#### [TASK ITEM]
Every line below between the line holding "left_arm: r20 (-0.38" and the line holding "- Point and", inclusive, should be repeated exactly, and all other lines omitted.

━━ DATA TO USE

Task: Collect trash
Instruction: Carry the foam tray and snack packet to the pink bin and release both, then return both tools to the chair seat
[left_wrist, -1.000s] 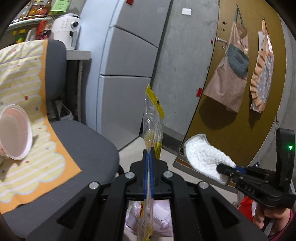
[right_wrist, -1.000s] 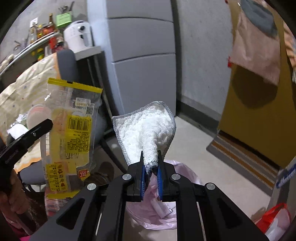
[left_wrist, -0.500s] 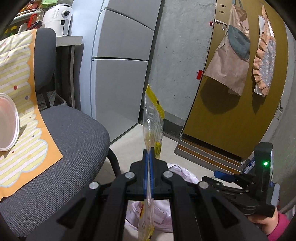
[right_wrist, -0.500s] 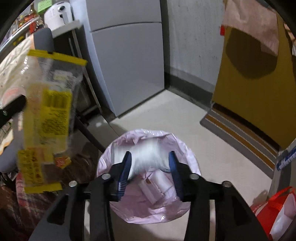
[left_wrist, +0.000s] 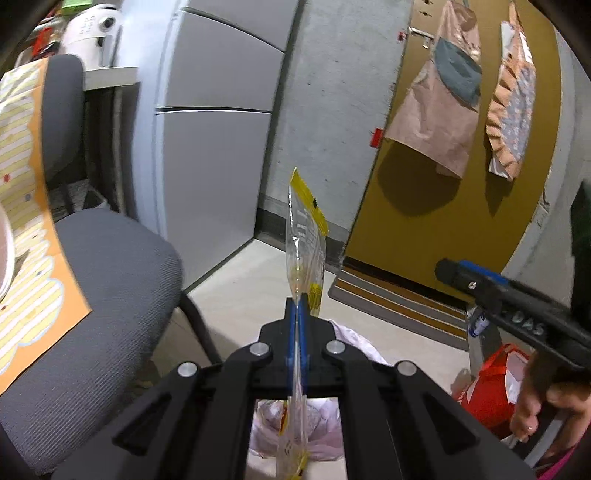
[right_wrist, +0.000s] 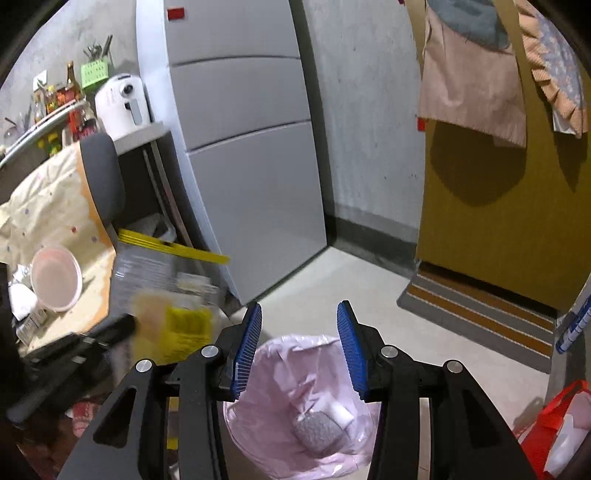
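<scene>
- Setting: concrete-walled room with a pale floor (right_wrist: 325, 295); grey fridge (right_wrist: 255, 177) against the wall; ochre door (left_wrist: 454, 206) with aprons hung on it; office chair (left_wrist: 92, 295) at left, draped with a striped cloth (left_wrist: 22, 229).
- Bin (right_wrist: 303, 413): pink-lined, on the floor directly below both tools; a grey-white cloth wad (right_wrist: 319, 432) lies at the bottom with other refuse.
- Right hand-held gripper (right_wrist: 299, 347): jaws spread wide, nothing between the blue pads; one second ago it pinched that white cloth above the bin; half a second ago the jaws had opened and the cloth was falling; that item is now deposited.
- Left hand-held gripper (left_wrist: 297, 310): jaws pressed together, pinching a clear-and-yellow wrapper (left_wrist: 304, 236) mid-length; the wrapper stands upright above the jaws, its tail hanging over the bin; grip unchanged across the interval.
- Judgement: next step is release of the wrapper over the liner; light film may drift past the rim.
- Remaining: pink cup (right_wrist: 55, 282) and small litter on the chair cloth; collection incomplete.
</scene>
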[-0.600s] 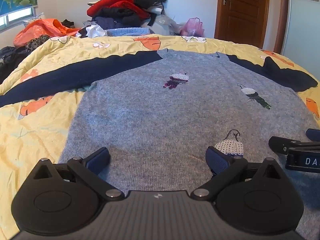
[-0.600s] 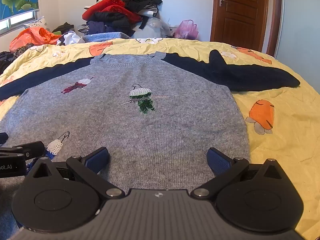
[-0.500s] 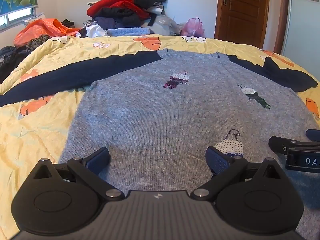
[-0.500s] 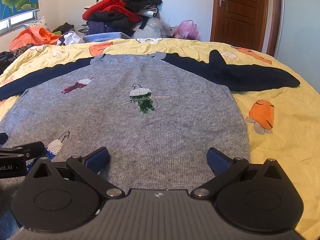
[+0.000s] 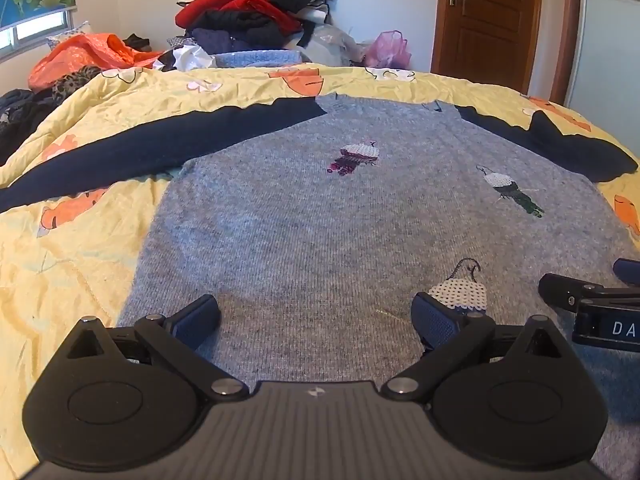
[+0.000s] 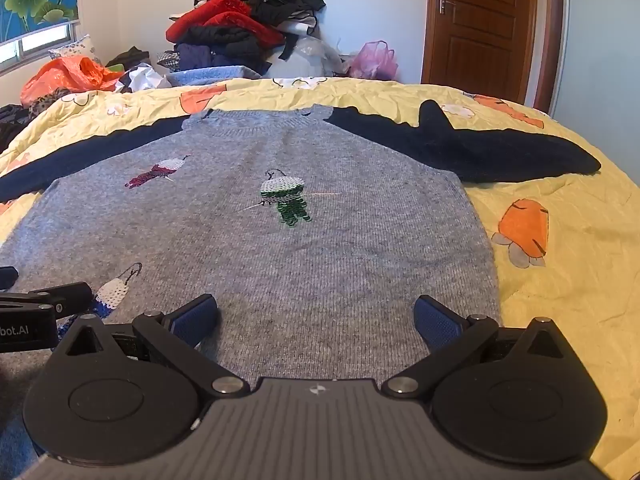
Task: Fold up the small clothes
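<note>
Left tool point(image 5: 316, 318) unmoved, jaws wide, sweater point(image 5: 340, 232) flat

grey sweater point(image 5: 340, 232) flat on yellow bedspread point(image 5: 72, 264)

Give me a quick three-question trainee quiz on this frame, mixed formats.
1. True or false: the grey sweater lies spread flat on the yellow quilt, both navy sleeves out to the sides.
2. Multiple choice: the jaws of the left gripper and the right gripper are: A) both shut on the hem, B) both wide open with nothing clamped, C) one open, one shut.
3. Fill in: behind the bed, the clothes pile stands left of a closed wooden ____.

Key: 1 true; 2 B; 3 door.
</note>
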The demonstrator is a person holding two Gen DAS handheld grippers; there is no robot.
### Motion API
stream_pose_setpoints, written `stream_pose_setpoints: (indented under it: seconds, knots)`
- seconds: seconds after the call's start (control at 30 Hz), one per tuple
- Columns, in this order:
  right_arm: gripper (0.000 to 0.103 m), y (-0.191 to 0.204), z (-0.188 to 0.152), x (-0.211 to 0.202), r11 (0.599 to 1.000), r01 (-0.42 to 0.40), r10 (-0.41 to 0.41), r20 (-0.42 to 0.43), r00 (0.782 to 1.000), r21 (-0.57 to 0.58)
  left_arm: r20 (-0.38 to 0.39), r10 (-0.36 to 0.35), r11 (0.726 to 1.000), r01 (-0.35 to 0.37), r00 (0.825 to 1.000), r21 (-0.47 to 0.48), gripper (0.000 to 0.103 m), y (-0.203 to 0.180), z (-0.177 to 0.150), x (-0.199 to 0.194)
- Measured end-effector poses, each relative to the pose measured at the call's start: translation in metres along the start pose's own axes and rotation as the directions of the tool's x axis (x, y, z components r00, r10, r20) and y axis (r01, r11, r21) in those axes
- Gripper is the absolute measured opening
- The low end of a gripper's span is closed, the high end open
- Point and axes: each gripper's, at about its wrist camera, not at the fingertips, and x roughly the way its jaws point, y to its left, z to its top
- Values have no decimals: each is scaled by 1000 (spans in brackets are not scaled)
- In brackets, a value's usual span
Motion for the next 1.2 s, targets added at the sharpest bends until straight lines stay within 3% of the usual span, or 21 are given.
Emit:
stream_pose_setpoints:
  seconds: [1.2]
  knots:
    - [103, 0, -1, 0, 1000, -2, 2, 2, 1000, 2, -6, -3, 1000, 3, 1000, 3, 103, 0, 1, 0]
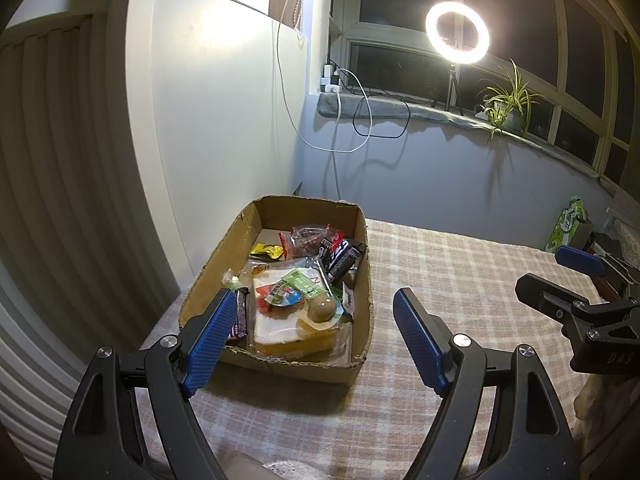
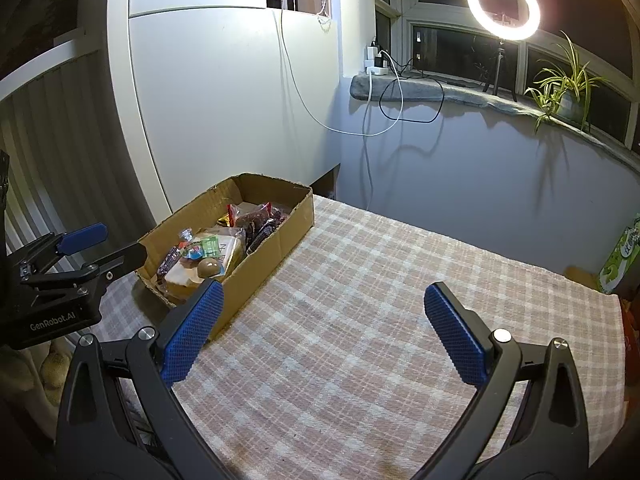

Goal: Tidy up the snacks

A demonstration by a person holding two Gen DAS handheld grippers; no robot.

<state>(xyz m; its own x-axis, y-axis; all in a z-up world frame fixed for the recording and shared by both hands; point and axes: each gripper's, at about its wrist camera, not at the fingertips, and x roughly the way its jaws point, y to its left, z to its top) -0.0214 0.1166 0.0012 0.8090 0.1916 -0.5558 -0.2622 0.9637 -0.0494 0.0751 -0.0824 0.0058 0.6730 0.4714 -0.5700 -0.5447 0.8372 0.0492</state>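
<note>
A shallow cardboard box (image 1: 362, 280) stands on the checked tablecloth (image 1: 460, 272) by the white wall. It holds several snacks: a large clear pack of bread or cake (image 1: 292, 328), a brown round sweet (image 1: 322, 309), a dark chocolate bar (image 1: 344, 258), a yellow packet (image 1: 266, 251) and a red-edged clear bag (image 1: 308, 236). My left gripper (image 1: 308, 336) is open and empty, just in front of the box. My right gripper (image 2: 324, 328) is open and empty over the bare cloth, right of the box (image 2: 276, 240). Each gripper shows at the edge of the other's view.
A green tissue box (image 2: 624, 256) stands at the table's far right. A windowsill with a ring light (image 2: 503, 6), a potted plant (image 2: 566, 88) and hanging cables (image 2: 384, 116) runs behind. A white cabinet (image 2: 224, 92) is left of the box.
</note>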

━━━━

#### [RESULT OF THE TASK]
  left_arm: r20 (-0.38 to 0.39), r10 (-0.36 to 0.35), r11 (0.726 to 1.000), r01 (-0.35 to 0.37), r00 (0.825 to 1.000), r21 (-0.47 to 0.48), gripper (0.000 to 0.103 m), y (-0.203 to 0.180), z (-0.177 to 0.150), x (-0.199 to 0.194)
- Measured end-effector poses, each relative to the pose measured at the call's start: translation in metres along the start pose's own axes and rotation as the directions of the tool's x axis (x, y, z components r00, r10, r20) and y axis (r01, r11, r21) in those axes
- Gripper is the absolute measured opening
- The low end of a gripper's span is closed, the high end open
- Point and axes: each gripper's, at about its wrist camera, not at the fingertips, and x roughly the way its jaws point, y to its left, z to its top

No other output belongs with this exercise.